No dia seguinte, o piano foi transportado para Monchique, fascinante cidade situada na serra do mesmo nome, considerada o “Minho do Algarve”, pois subimos cerca de 700 metros. Uma austera matriz, com o portal principal e o lateral com esculturas típicas do período manuelino. Acústica muitíssimo boa e as obras de Lopes-Graça ecoaram pela bela nave e laterais. Novamente fomos jantar. Agora o prato da região, costeletas de javali, alegrou o pianista e seus amigos. Como brinde da casa, Restaurante A Charrete, especializada na culinária monchiqueira, não faltou a degustação do aguardente de medronho, algo realmente a não se desconhecer. Findo o jantar, e em noite límpida, serpenteamos por um novo caminho, via Alferce, que nos levou até a auto-estrada.
Já na tarde seguinte seguia eu de comboio para Braga, na região minhota. Basicamente, o território português foi percorrido do Algarve ao Minho. Do Porto à Bracara Augusta, passando por Famalicão, o trem corre por terras que me levam a reminiscências da infância. Estive a pensar, nostalgicamente, no trajeto dos fins de semana, da Av. Rodrigues Alves ao bucólico Largo da Matriz em Santo Amaro, hoje Largo 13 de Maio, superpopuloso. O bonde, ao passar pelo Instituto Biológico, despejava energia após curva à direita e, em linha reta, levava-nos a Santo Amaro, onde avós maternos aguardavam-nos para o almoço. Durante o trajeto, hortas, cultivadas por portugueses ou descendentes, emanavam cheiro da terra. O solo cultivado do caminho português pelo Douro e Minho trouxe-me essa lembrança, ao contemplar vinhedos intermediados por hortaliças.
Ir à Braga ao encontro da alma de meu pai. Sempre me emociono ao rever amigos, descendentes de Lourenço dos Santos, paradigma de meu progenitor. Motivo de conversas saudosistas. O recital dar-se-á na Sala dos Congregados da Universidade do Minho. O espaço bracarense é especial. Último dos recitais da extensa tournée iniciada com as gravações na planura flamenga. Só poderia ter seu término em Braga.

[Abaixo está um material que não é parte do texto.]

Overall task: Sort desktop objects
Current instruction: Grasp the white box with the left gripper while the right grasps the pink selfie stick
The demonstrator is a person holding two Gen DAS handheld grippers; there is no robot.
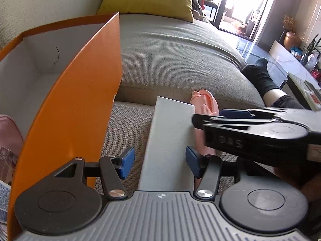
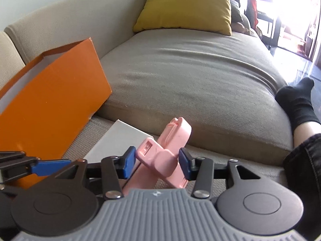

Os dois dias que precederão meu regresso à família, aos outros amigos e à minha cidade bairro, Brooklin-Campo Belo,têm destino esperado. Os diletos amigos Teotónio e Maria Teresa, ele neto de Lourenço, levar-me-ão a Santiago de Compostela. Motivo para um próximo post.
This week my tour in Portugal led me to the regions of Algarve and Minho. In the Algarve, three master classes at Lagos Music Academy and recitals in the cities of Sagres and Monchique. Following I went to Braga, in northwestern Portugal, passing through a countryside dotted with vineyards and vegetable plots. Braga, final step of my tour, will always have a special place in my heart, for it is my father’s homeland. The performance will be at the Congregados Hall of the Minho University. Before my return to Brazil, friends from Braga will take me to Santiago de Compostela, in Spain.